CS492 Probabilistic Programming, Fall 2017, KAIST

This is a webpage of the course "CS492 Probabilistic Programming", which is offered at the KAIST CS department in the fall of 2017. The webpage will contain links to lecture slides and other course-related materials.

Probabilistic programming refers to the idea of developing a programming language for writing and reasoning about probabilistic models from machine learning and statistics. Such a language comes with the implementation of several generic inference algorithms that answer various queries about the models written in the language, such as posterior inference and marginalisation. By providing these algorithms, a probabilistic programming language enables data scientists to focus on designing good models based on their domain knowledge, instead of building effective inference engines for their models, a task that typically requires expertise in machine learning, statistics and systems. Even experts in machine learning and statistics may get benefitted from such a probabilistic programming system because using the system they can easily explore highly advanced models.
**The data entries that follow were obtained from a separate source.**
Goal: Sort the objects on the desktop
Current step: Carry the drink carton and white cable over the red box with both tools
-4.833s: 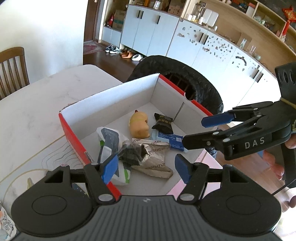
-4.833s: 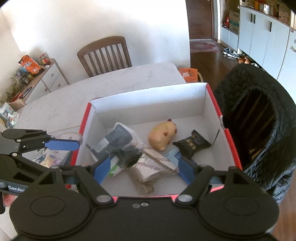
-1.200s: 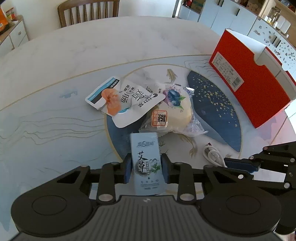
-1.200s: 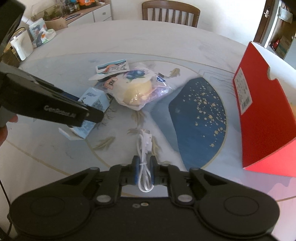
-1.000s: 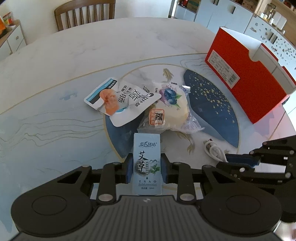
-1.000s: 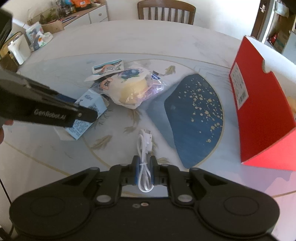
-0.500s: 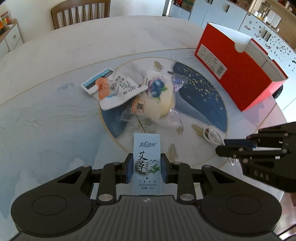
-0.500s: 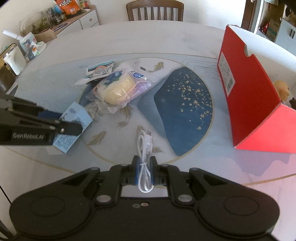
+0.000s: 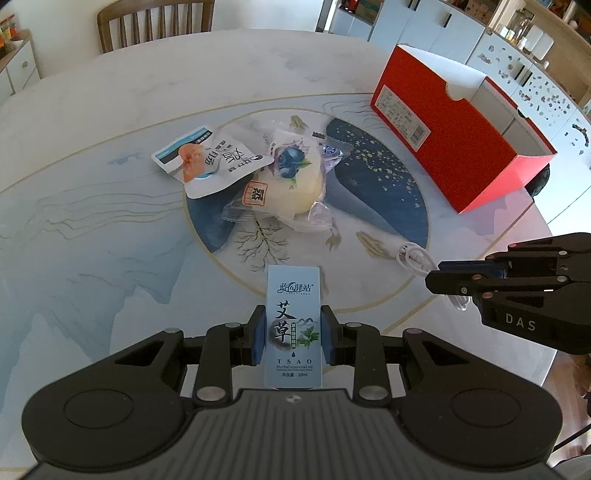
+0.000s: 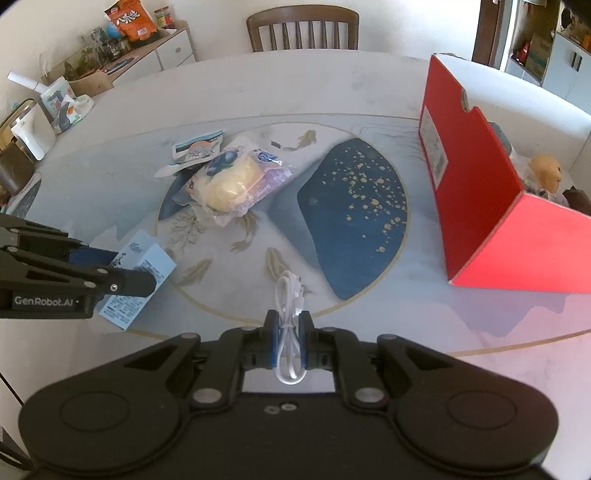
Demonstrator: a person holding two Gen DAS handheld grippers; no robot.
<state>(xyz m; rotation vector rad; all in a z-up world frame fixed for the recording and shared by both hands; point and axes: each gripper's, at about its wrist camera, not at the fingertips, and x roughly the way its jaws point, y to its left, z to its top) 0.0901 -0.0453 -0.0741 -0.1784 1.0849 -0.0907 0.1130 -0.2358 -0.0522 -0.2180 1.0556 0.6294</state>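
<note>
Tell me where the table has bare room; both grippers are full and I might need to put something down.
Free: the blue patch between bun and red box, and the table by the chair. Crowded: bun and pouch overlap at the centre.

- Bright daylight, both views; no motion blur.
- Red box (image 10: 476,206) casts a pinkish shadow on the table (image 10: 369,85) toward 5 o'clock in the right wrist view.
- Cabinets (image 9: 517,55) at 1 o'clock in the left wrist view glare, washed out.
- Fisheye bends edges; corners go dark.
</note>
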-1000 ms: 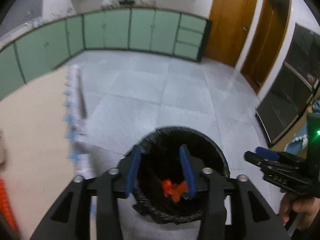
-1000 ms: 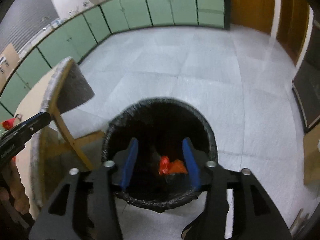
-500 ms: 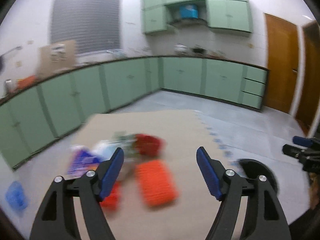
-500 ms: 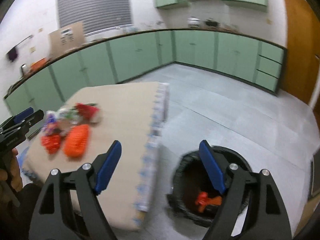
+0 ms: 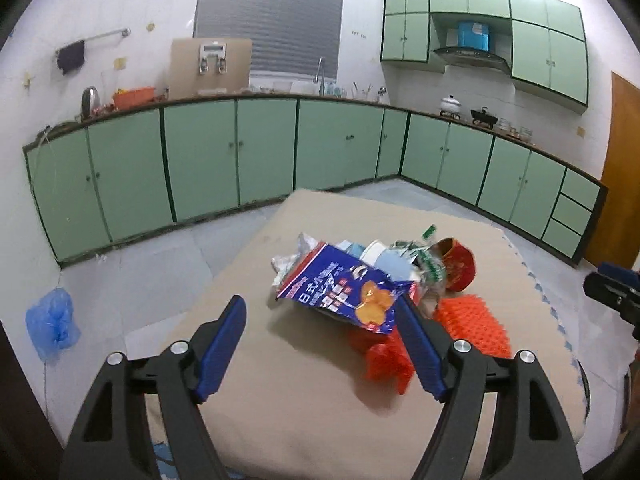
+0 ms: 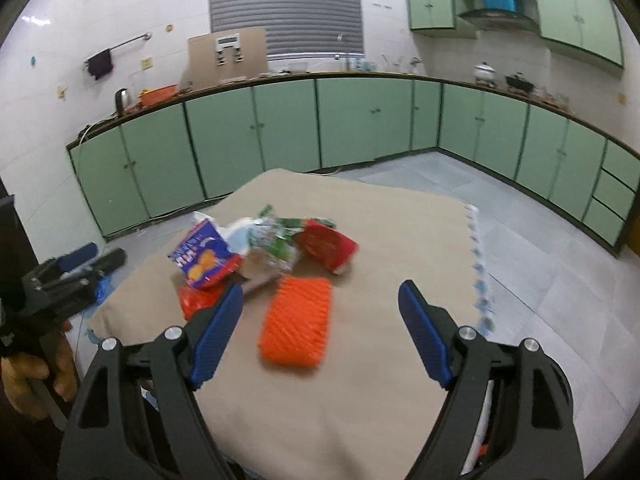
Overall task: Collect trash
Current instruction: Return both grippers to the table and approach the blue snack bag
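Trash lies heaped toward the far side of the worktop (image 5: pixel 280 400): a blue snack bag (image 5: pixel 344 292), a red cup (image 6: pixel 326 246), an orange mesh sleeve (image 6: pixel 296 326); all look light, soft, crinkly, best pinched at a free edge; left gripper (image 5: pixel 320 344) and right gripper (image 6: pixel 320 330) have just been opening, nothing between them; items under the bag are hidden

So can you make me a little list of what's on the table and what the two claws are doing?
table: tan table holding a trash pile
blue item: crisp bag, on top of the pile
orange item: spiky orange piece, nearest the right claw
red item: red cup, lying on its side
left claw: open, holding nothing
right claw: open, holding nothing
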Motion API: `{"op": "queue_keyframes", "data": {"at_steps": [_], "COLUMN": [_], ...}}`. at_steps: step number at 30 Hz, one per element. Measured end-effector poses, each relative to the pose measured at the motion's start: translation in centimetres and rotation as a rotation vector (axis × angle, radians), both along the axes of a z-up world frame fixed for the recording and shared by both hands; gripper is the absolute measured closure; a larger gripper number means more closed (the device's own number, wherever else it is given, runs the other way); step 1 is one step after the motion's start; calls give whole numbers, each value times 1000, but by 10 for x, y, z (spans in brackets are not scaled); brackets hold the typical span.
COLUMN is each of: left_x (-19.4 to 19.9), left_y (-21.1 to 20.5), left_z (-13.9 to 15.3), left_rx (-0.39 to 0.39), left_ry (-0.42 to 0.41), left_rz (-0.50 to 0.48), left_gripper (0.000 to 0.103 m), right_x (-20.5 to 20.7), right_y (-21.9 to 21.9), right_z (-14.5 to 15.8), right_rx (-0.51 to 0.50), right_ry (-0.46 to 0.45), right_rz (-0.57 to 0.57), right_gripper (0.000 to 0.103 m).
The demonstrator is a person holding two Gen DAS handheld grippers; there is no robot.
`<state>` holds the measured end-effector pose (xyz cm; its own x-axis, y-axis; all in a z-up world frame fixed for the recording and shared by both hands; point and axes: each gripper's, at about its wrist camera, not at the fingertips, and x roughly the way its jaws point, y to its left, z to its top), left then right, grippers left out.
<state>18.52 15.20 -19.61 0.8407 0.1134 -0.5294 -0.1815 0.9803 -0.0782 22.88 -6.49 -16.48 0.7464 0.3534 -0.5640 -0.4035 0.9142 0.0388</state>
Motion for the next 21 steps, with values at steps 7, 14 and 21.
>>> {"op": "queue_keyframes", "data": {"at_steps": [7,14,21], "left_x": [25,49,58], "left_y": [4,10,10], "left_z": [-24,-42,-52], "left_rx": [-4,5,10], "left_ry": [30,61,81], "left_rz": [-26,-39,-52], "left_gripper": [28,28,28], "right_x": [29,52,64], "right_y": [47,61,70], "right_z": [-17,-36,-52], "right_rx": [-21,-21,-18], "right_ry": [-11,4,21], "right_rz": [37,18,22], "right_gripper": [25,25,25]}}
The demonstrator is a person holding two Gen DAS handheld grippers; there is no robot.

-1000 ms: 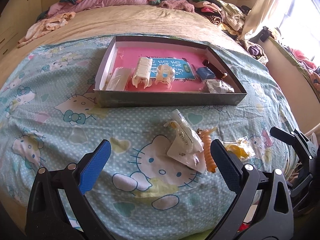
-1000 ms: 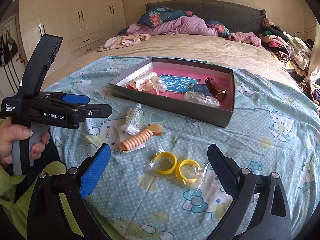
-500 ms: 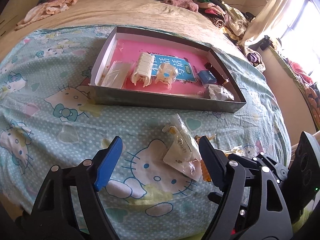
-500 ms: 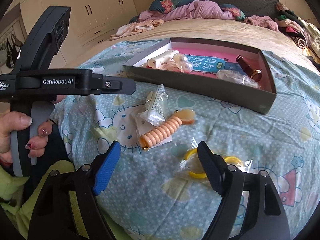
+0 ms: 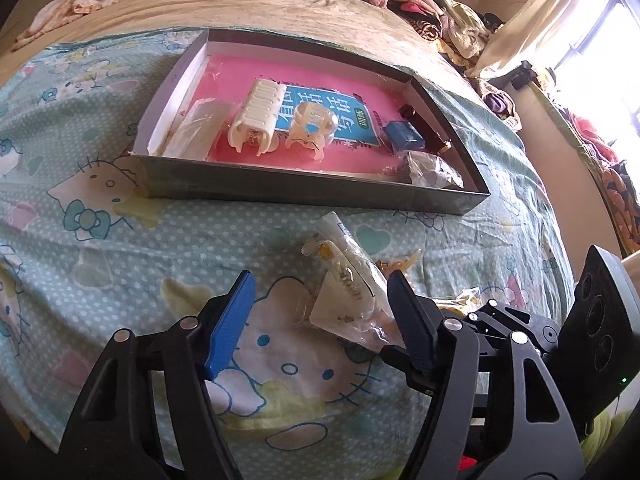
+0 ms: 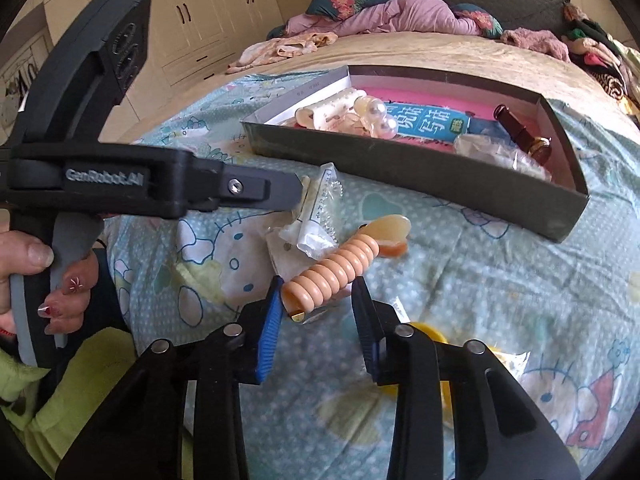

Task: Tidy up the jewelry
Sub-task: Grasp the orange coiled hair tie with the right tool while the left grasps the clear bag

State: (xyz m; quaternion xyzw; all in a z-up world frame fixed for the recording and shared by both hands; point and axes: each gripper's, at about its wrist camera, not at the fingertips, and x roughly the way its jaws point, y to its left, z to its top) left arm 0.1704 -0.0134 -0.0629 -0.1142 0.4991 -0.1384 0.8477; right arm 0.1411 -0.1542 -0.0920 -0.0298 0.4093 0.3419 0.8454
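Some clips sit in the box [image 5: 312,192] already; my right gripper [image 6: 318,312] is closing around the peach coil hair tie [image 6: 336,270]; my left gripper [image 5: 320,312] is closing half-wide beside the bagged clip [image 5: 348,292].

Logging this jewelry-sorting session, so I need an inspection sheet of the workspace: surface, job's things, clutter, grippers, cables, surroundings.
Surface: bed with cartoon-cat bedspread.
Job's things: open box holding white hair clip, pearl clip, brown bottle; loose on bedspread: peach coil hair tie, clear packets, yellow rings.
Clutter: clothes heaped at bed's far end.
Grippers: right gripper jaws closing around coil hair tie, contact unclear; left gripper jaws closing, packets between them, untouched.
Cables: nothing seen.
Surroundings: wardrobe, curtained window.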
This course has two goals. The first is to help students to be a good user of an expressive probabilistic programming language. Throughout the course, we will use a particular language, called Anglican, but we will emphasise general principles that apply to a wide range of existing probabilistic programming systems. The second goal is to expose the students to recent exciting results in probabilistic programming, which come from machine learning, statistics, programming languages, and probability theory. Through a group project, students will be given a chance to study such a result and to play with it.

1. Important Announcements

[December 19 2017] Final exam scoring is completed.

The TA uploaded Final exam scores on the KLMS. If you have any questions about your homework and final exam scores, please visit E3-1 building room 3420 at 2:00~3:00 pm on Tuesday and Wednesday.

[December 7 2017] Final exam schedule.

We follow the schedule arranged by the university. Our exam will happen at 2443 in the E3 building, from 9:00 - 11:45 on Monday (11 December).

[December 2 2017] Homework 2 scoring is completed.

The TA uploaded Homework2 scores on the KLMS. If you have any questions about your score, contact TA (bskim90@kaist.ac.kr)

[November 30 2017] Homework 1 scoring is completed.

The TA uploaded Homework1 scores on the KLMS. If you have any questions about your score, contact TA (bskim90@kaist.ac.kr)

[November 27 2017] 1. No need to submit Homework 3.

You don't have to submit your answers to homework 3. But make sure that you know how to solve the second question in that homework.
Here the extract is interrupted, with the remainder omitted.